● **Work instruction**
Only one stretch of the data below is wanted: the lines from the one with "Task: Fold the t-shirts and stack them" through the one with "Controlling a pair", repeated exactly.

● **Source data**
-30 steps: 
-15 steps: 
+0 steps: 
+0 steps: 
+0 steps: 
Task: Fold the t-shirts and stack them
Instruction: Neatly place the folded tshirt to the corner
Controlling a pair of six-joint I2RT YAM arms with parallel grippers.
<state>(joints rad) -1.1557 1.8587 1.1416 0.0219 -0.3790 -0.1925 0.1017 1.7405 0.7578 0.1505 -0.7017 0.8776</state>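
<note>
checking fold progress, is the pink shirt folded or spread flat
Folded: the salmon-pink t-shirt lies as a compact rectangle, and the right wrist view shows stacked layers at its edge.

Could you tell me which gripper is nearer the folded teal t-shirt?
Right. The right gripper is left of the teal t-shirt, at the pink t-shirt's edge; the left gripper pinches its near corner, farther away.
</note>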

● **Result of this task**
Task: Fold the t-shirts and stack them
Instruction: Neatly place the folded tshirt to the corner
Controlling a pair of six-joint I2RT YAM arms with parallel grippers.

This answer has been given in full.